You can't hide; 'geotagging' will find you

09.03.2007

The geotagging ideal is for a digital camera or camera phone to always know its location, and automatically and instantly add the exact location to a picture's metadata, just like time and date are now added to all the photos you currently take. Location information can later be "read" by software that can do powerful things.

To do that, handset makers, software developers, carriers and others must all work together to support the greater cause of geotagging.

Invention isn't necessary, per se. All the technologies exist to make this ideal happen. Autogeotagging combines the use of a phone's camera, GPS and data transfer capabilities, as well as the ability of the camera to encode coordinate data.
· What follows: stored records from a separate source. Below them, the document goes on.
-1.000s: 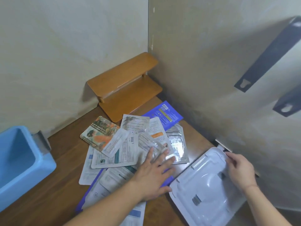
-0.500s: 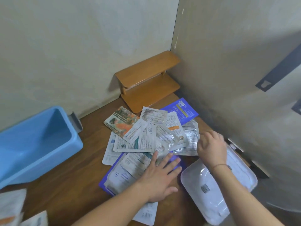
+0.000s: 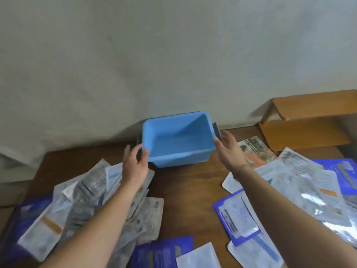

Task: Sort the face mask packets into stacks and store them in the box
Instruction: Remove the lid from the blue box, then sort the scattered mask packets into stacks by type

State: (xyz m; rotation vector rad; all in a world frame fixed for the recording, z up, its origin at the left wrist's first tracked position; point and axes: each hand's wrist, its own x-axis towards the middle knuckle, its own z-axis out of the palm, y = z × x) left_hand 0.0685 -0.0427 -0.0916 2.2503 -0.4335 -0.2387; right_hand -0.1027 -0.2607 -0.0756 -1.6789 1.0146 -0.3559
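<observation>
An empty blue box (image 3: pixel 179 151) with dark grey handles stands on the wooden table (image 3: pixel 189 194) against the wall, straight ahead. My left hand (image 3: pixel 135 163) grips its left end, thumb on the rim and fingers by the handle. At the right end, my right hand (image 3: pixel 229 149) is spread, fingertips touching the grey handle. Face mask packets lie in loose heaps: a silvery and white pile (image 3: pixel 87 202) under my left forearm, and a wider pile (image 3: pixel 301 182) with blue, white and foil packets to the right.
A small two-step wooden shelf (image 3: pixel 309 122) stands at the back right against the wall. More blue and white packets (image 3: pixel 164 252) lie at the near table edge. A bare strip of table runs between the two piles in front of the box.
The view has swung left from the right-hand pile to the blue box. Both hands left the packets and the white tray and reached to the box's two ends.
</observation>
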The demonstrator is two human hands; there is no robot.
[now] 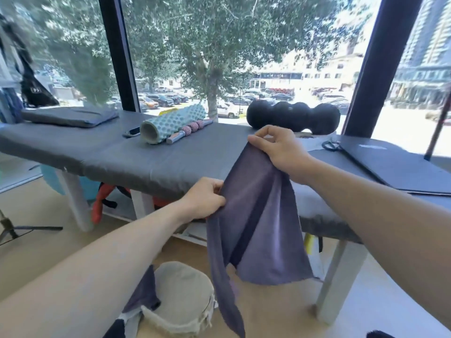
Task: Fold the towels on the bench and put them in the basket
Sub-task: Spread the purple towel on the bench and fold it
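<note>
A purple-grey towel (253, 215) hangs in the air in front of the grey padded bench (117, 154). My right hand (278, 147) pinches its top corner above the bench's front edge. My left hand (207, 198) grips the towel's left edge lower down. The cloth drapes down in loose folds toward the floor. Below, at the bottom of the view, a beige fabric basket (180, 298) stands on the floor, with a dark purple cloth (144, 293) hanging over its left rim.
On the bench lie a teal foam roller (170, 123), a pink massage stick (190, 130), a phone (133, 131), a black peanut roller (292, 117), a folded grey pad (70, 115), scissors (332, 145) and dark mats (395, 164). White bench legs (339, 281) stand close by. Windows behind.
</note>
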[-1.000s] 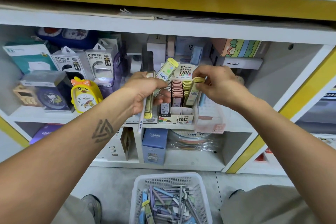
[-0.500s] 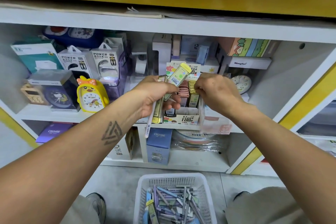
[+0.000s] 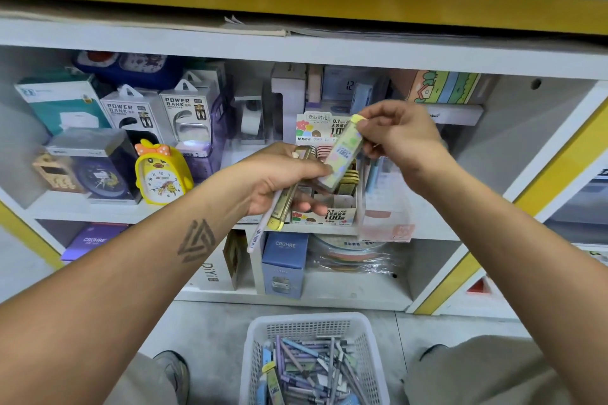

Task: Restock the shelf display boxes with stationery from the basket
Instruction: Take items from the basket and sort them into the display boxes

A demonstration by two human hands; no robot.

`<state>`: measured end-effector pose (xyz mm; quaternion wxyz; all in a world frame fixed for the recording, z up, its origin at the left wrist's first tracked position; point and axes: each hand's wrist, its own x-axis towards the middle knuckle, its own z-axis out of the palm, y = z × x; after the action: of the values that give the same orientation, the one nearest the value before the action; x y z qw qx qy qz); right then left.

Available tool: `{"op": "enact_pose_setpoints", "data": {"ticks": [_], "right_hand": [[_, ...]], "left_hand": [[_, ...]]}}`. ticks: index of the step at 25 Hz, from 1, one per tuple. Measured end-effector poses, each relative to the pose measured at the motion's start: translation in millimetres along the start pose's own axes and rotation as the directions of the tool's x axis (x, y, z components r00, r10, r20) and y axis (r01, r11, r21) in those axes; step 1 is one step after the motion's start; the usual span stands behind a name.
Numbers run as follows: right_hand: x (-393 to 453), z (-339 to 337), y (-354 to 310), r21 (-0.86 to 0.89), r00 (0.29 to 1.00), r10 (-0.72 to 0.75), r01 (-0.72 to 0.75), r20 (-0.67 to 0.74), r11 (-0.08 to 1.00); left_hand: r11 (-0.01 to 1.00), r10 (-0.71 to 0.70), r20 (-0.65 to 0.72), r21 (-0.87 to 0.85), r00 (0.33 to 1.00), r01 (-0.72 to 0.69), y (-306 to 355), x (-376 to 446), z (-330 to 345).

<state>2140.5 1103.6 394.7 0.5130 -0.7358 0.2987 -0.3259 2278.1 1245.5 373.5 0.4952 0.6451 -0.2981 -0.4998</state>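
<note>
The white basket [image 3: 314,327] of pens sits on the floor, nearest. Above it, the left hand [image 3: 279,179] grips a pen [image 3: 263,227] and lead cases; the right hand [image 3: 399,133] pinches the top of one yellow-capped case [image 3: 343,153] (tilted). Behind them stands the display box [image 3: 324,207].

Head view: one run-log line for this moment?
right hand: pinches lead case top | left hand: grips its lower end, more stock | display box: below
</note>
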Motion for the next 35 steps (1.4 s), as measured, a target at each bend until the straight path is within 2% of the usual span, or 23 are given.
{"op": "enact_pose_setpoints", "data": {"ticks": [3, 5, 7, 9, 13, 14, 16, 17, 18, 19, 20, 21, 22, 23, 24, 27, 30, 35], "right_hand": [[-2.4, -12.5, 1.0, -0.308, 0.997, -0.074, 0.081, 0.034, 0.948], [-8.6, -14.3, 8.2, -0.567, 0.978, -0.166, 0.207, 0.123, 0.797], [-13.6, -11.9, 14.3, -0.709, 0.942, -0.261, 0.333, 0.213, 0.622], [-12.9, -9.5, 18.3, -0.741, 0.916, -0.309, 0.39, 0.254, 0.546], [-10.1, 1.3, 28.9, -0.731, 0.919, -0.244, 0.393, 0.309, 0.557], [-9.4, 3.4, 30.9, -0.756, 0.915, -0.233, 0.402, 0.328, 0.516], [-7.4, 5.4, 32.3, -0.837, 0.906, -0.23, 0.417, 0.354, 0.355], [-6.2, 6.3, 31.2, -0.849, 0.907, -0.235, 0.412, 0.348, 0.332], [-5.8, 7.9, 28.5, -0.817, 0.914, -0.236, 0.401, 0.33, 0.414], [-6.8, 9.7, 24.2, -0.707, 0.93, -0.205, 0.366, 0.306, 0.605], [-8.8, 11.4, 19.1, -0.489, 0.944, -0.123, 0.268, 0.307, 0.83], [-11.8, 12.9, 13.3, -0.218, 0.936, -0.027, 0.11, 0.352, 0.97], [-15.8, 14.9, 8.1, -0.011, 0.905, 0.042, -0.041, 0.424, 0.999], [-20.3, 17.3, 5.6, 0.075, 0.872, 0.088, -0.141, 0.482, 0.987], [-24.9, 20.7, 4.9, 0.08, 0.845, 0.123, -0.191, 0.52, 0.978], [-38.8, 38.5, 6.3, 0.023, 0.812, 0.145, -0.191, 0.566, 0.981], [-42.3, 48.8, 9.0, 0.127, 0.807, 0.093, -0.205, 0.583, 0.971], [-36.3, 41.3, 6.2, 0.218, 0.855, 0.058, -0.197, 0.516, 0.956]], "left_hand": [[0.996, 0.07, -0.141, 0.067, 0.988, -0.061, 1.4, 2.4, -8.5], [0.998, 0.066, -0.177, 0.033, 0.982, -0.061, 2.4, 4.2, -10.5], [0.998, 0.023, -0.152, -0.058, 0.988, -0.032, 2.2, 4.5, -8.7], [0.99, 0.002, -0.097, -0.138, 0.995, -0.016, 1.4, 4.7, -4.0], [0.977, 0.018, -0.005, -0.211, 1.0, -0.019, -0.1, 8.1, 4.8], [0.973, 0.029, 0.012, -0.229, 0.999, -0.026, 0.1, 8.4, 6.0], [0.963, 0.058, 0.034, -0.265, 0.998, -0.047, 0.9, 8.3, 8.1], [0.958, 0.075, 0.038, -0.281, 0.996, -0.062, 1.5, 8.8, 9.4], [0.951, 0.094, 0.028, -0.3, 0.995, -0.082, 2.1, 9.9, 10.9], [0.94, 0.113, 0.001, -0.324, 0.994, -0.106, 2.8, 11.0, 12.1], [0.927, 0.125, -0.042, -0.351, 0.991, -0.132, 3.6, 12.5, 12.6], [0.913, 0.127, -0.095, -0.378, 0.987, -0.153, 4.4, 14.1, 12.4], [0.898, 0.119, -0.148, -0.406, 0.982, -0.17, 5.0, 15.7, 11.8], [0.883, 0.11, -0.19, -0.432, 0.976, -0.183, 5.1, 16.8, 11.0], [0.869, 0.103, -0.218, -0.454, 0.971, -0.194, 4.9, 17.4, 10.5], [0.868, 0.093, -0.27, -0.45, 0.958, -0.211, 3.5, 18.7, 12.0], [0.882, 0.095, -0.271, -0.423, 0.958, -0.207, 3.5, 18.1, 14.2], [0.901, 0.138, -0.224, -0.375, 0.965, -0.215, 7.6, 12.3, 9.7]]}}
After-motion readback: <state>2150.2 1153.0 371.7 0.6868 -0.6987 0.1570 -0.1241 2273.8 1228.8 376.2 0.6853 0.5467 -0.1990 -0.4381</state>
One obvious use for geotagged photos is to organize online galleries by map. But automatically geotagged photos would enable you to:

-- Perform enhanced indexed searches. If you need to find a single photo on your PC, geolocation readable by a search tool would be a huge help. At the time I wrote this, for example, I had 47,450 JPEG photos on my PC. Most of them have file names like "PICT0012.JPG," "DSC01814.JPG" or "IMG00015.jpg" depending on what camera or phone produced them. I often try, but fail, to find a specific photo. But if I could add geographic information, for example, tell my search engine to find all the pictures I took in 2001 while in Chicago, I would almost always find the pictures I was looking for.